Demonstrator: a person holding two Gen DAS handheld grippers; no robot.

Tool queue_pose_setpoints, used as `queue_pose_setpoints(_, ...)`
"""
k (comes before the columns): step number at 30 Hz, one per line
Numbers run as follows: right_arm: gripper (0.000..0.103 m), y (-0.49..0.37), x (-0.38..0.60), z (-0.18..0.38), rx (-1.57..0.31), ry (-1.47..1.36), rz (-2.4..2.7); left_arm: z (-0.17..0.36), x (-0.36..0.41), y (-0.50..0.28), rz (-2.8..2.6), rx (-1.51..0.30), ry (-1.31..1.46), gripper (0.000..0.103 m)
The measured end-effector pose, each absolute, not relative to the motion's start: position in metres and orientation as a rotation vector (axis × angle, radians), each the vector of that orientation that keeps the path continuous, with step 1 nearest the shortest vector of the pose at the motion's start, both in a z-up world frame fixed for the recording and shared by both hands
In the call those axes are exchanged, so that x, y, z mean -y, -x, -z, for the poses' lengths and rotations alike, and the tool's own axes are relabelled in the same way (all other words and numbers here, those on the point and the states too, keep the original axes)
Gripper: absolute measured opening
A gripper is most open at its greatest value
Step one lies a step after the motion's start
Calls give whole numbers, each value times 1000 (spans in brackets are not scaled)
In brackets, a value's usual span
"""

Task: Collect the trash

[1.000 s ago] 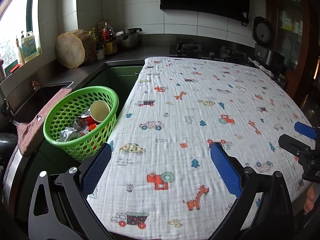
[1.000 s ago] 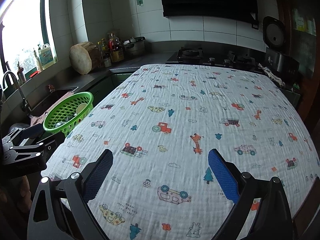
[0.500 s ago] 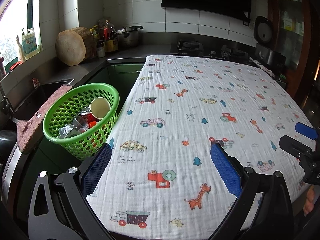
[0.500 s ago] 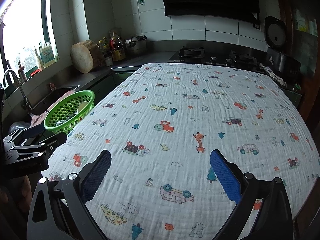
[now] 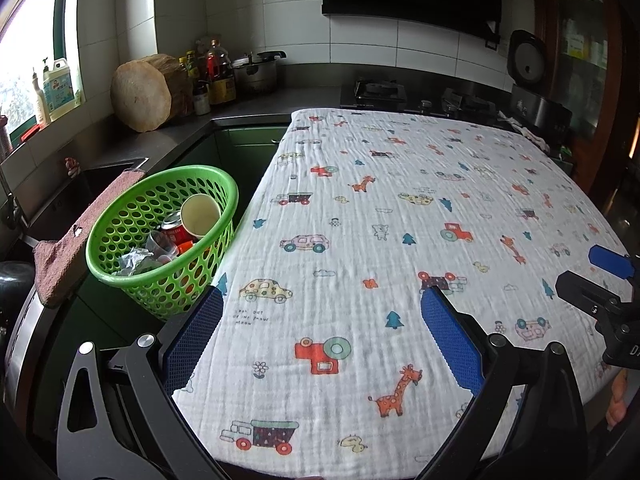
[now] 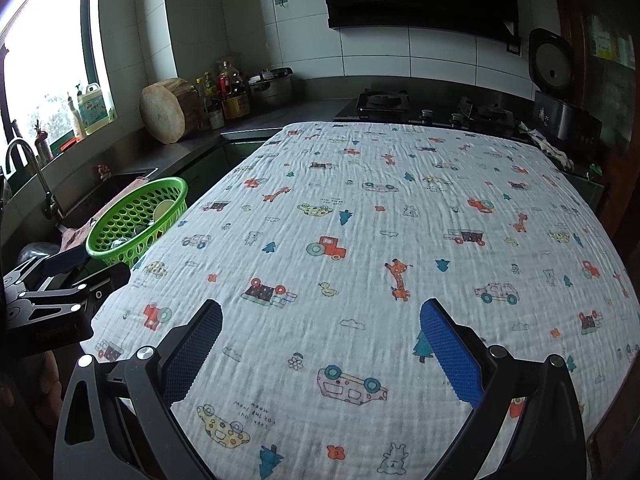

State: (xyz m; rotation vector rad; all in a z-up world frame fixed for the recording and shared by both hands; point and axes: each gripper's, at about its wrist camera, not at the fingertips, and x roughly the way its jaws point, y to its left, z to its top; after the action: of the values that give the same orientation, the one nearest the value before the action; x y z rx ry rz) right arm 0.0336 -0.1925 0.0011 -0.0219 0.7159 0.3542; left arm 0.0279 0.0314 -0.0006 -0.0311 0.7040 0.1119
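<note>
While spread flat under both claws, printed cloth (image 5: 400, 216) covers whole table (image 5: 256, 466), bare of litter; judged a cleared work surface. Left of left claw (image 5: 320, 332), beyond table edge: green basket (image 5: 120, 216), upright, placed within easy drop reach. Inside basket: paper cup (image 5: 200, 216) on its side, red can (image 5: 176, 232), clear plastic cup (image 5: 158, 242), crumpled wrapper (image 5: 132, 260). Trash thus collected in basket; task judged near complete. Left claw released, jaws wide apart, grasping nothing. Right claw (image 6: 320, 332) likewise released, empty, above cloth.
</note>
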Motion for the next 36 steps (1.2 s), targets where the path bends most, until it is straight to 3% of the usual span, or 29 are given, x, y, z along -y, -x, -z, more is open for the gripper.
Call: queue_pose_setpoints(36, 96, -33, 189, 2, -715, 15, -363, 3, -31, -25, -116, -699, 37, 98)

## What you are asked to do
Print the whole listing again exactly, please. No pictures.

## Solution
Demonstrator: a person holding two Gen DAS handheld grippers; no robot.

Tool queue_pose_setpoints, used as `queue_pose_setpoints(_, ...)`
"""
k (comes before the columns): step number at 30 Hz, one per line
Numbers run as follows: right_arm: gripper (0.000..0.103 m), y (-0.49..0.37), x (-0.38..0.60), z (-0.18..0.38), rx (-1.57..0.31), ry (-1.47..1.36), rz (-2.4..2.7); left_arm: z (-0.17..0.36), x (-0.36..0.41), y (-0.50..0.28), rz (-2.8..2.6), rx (-1.51..0.30), ry (-1.31..1.46), gripper (0.000..0.103 m)
The measured end-effector pose, each absolute, not relative to the motion's start: position in metres and orientation as a rotation vector (axis × angle, radians), each the vector of that orientation that keeps the path continuous, with step 1 nearest the shortest vector of the pose at the motion's start, both in a z-up world frame fixed for the recording and shared by both hands
In the call those axes are exchanged, so that x, y, z mean -y, -x, -z, for the poses' lengths and rotations alike, and the tool's own axes are relabelled in the same way (all other words and numbers here, those on the point and the states too, keep the original axes)
Gripper: absolute measured opening
A gripper is most open at its greatest value
Step one lies a step after the motion's start
Calls give whole numbers, each value times 1000 (spans in brackets are not scaled)
In brackets, a value's usual span
"""

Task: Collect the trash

[1.000 s ago] 
[1.000 s ago] 
[0.500 s ago] 
[0.500 s ago] 
[now] 
[now] 

State: (xyz m; rotation vector rad; all in a z-up world frame fixed for the recording and shared by both hands; point and axes: each gripper's, at about its wrist camera, not at the fingertips, and x roughly the way its jaws point, y to its left, z to its top; after the action: of the values that give the same orientation, the one nearest the value before the action; x y z rx ry rz) right arm 0.0336 -0.1925 0.0011 -0.0219 0.7159 0.3542; left arm 0.0279 0.0314 -0.0006 -0.0311 0.7040 0.1119
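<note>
While spread flat under both claws, printed cloth (image 5: 400, 216) covers whole table (image 5: 256, 466), bare of litter; judged a cleared work surface. Left of left claw (image 5: 320, 332), beyond table edge: green basket (image 5: 120, 216), upright, placed within easy drop reach. Inside basket: paper cup (image 5: 200, 216) on its side, red can (image 5: 176, 232), clear plastic cup (image 5: 158, 242), crumpled wrapper (image 5: 132, 260). Trash thus collected in basket; task judged near complete. Left claw released, jaws wide apart, grasping nothing. Right claw (image 6: 320, 332) likewise released, empty, above cloth.
</note>
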Motion for the next 36 steps (1.2 s), targets where the path bends most, until it is straight to 3% of the usual span, or 29 are given, x, y, z along -y, -x, -z, more is open for the gripper.
Call: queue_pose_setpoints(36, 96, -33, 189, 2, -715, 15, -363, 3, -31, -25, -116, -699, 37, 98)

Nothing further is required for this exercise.